Rust’s strict compile-time safety guarantees are foundational. However, there are scenarios where these guarantees need to be circumvented to achieve specific goals, such as interacting with hardware, operating system features, or code written in other languages. This is where unsafe Rust and the Foreign Function Interface (FFI) come into play.

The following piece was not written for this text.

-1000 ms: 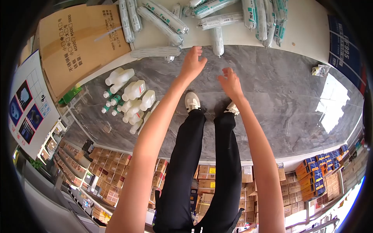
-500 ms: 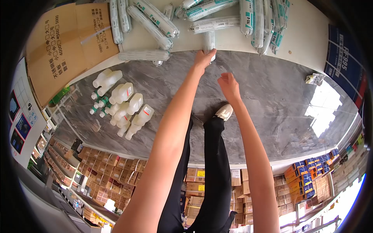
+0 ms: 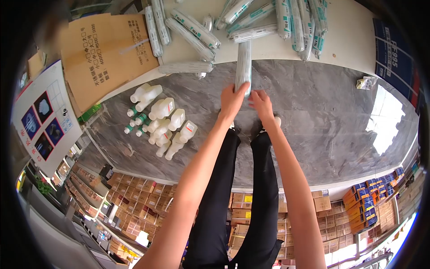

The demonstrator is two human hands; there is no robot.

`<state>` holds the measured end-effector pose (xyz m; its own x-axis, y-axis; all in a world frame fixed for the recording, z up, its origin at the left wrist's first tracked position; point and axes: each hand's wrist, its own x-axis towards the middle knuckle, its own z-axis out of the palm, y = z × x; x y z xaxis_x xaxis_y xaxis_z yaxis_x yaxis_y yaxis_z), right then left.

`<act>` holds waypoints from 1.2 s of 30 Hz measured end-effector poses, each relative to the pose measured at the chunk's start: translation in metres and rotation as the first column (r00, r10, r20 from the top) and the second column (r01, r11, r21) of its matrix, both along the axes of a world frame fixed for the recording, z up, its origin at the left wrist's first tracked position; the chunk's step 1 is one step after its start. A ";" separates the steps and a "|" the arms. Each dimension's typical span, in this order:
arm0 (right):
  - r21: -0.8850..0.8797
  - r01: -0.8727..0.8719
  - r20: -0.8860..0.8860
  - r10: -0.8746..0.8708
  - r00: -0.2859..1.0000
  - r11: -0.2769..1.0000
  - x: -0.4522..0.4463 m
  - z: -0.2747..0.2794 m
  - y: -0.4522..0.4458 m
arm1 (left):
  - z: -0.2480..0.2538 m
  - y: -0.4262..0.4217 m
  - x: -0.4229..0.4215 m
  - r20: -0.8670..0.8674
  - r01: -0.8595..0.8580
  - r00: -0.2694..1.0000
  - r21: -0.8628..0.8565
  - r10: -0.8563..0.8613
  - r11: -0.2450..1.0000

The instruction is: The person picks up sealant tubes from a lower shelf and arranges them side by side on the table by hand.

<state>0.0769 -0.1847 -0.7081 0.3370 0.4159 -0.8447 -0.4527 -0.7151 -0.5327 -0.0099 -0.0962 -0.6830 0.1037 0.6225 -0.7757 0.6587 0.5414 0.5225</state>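
Observation:
My left hand (image 3: 234, 99) is closed around the lower end of a sealant sausage pack (image 3: 243, 62), a long pale tube with printed lines. The pack points away from me, its far end by the other packs at the edge of the white surface. My right hand (image 3: 262, 106) is just right of its near end, fingers apart and partly bent, holding nothing. Past the held pack lies a crosswise sealant pack (image 3: 254, 32). Several teal-and-white packs (image 3: 295, 24) lie to the right, and more packs (image 3: 195, 28) to the left.
White plastic bottles (image 3: 162, 108) with some green caps lie on the grey marbled floor (image 3: 322, 116). A cardboard box (image 3: 107, 54) is at left, near a picture board (image 3: 45, 116). A dark blue box (image 3: 392, 62) stands at right. Stacked cartons (image 3: 139, 197) line the area behind me.
My left hand has drawn the sealant pack toward me, off the other packs. My right hand has come closer to it. The view has shifted, and my feet stand closer together.

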 end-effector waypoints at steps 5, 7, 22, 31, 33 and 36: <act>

Entering an unsafe block means you are telling the compiler, “I know what I’m doing, and I guarantee that this code is memory-safe.” The compiler will trust you. It is your responsibility to ensure that unsafe code actually upholds Rust’s memory safety guarantees.

Understanding unsafe

unsafe blocks (or unsafe fn for entire functions) allow you to do five things that the safe Rust compiler normally prohibits:

1. Dereference a raw pointer.
2. Call an unsafe function or unsafe method.
3. Access or modify a mutable static variable.
4. Implement an unsafe trait.
5. Access fields of unions.

Let’s look at each of these.

1. Dereference a Raw Pointer

Raw pointers (*const T and *mut T) are analogous to pointers in C/C++. They can be null, dangle, or point to invalid memory. They do not have ownership, borrowing rules, or lifetime guarantees enforced by the compiler.

fn main() {
    let mut num = 5;

    let r1 = &num as *const i32; // Immutable raw pointer
    let r2 = &mut num as *mut i32; // Mutable raw pointer

    unsafe {
        println!("r1 is: {}", *r1); // Dereferencing raw pointer
        println!("r2 is: {}", *r2); // Dereferencing raw pointer

        *r2 = 10; // Modifying value through mutable raw pointer
    }
    println!("num is now: {}", num); // Output: num is now: 10
}

• You can create raw pointers in safe code (e.g., by casting a reference).
• You can only dereference them within an unsafe block.
• DANGER: Dereferencing an invalid raw pointer is undefined behavior.

2. Calling an unsafe Function or Method

Functions can be marked unsafe to indicate that they contain code that relies on certain invariants that the caller must uphold for the function to be safe.

unsafe fn dangerous() {
    println!("This is a dangerous function!");
}

fn main() {
    // Calling `dangerous()` requires an unsafe block
    unsafe {
        dangerous();
    }
}

Standard library functions that are unsafe include slice::get_unchecked (which doesn’t perform bounds checking) and std::mem::transmute (for reinterpreting bytes as a different type).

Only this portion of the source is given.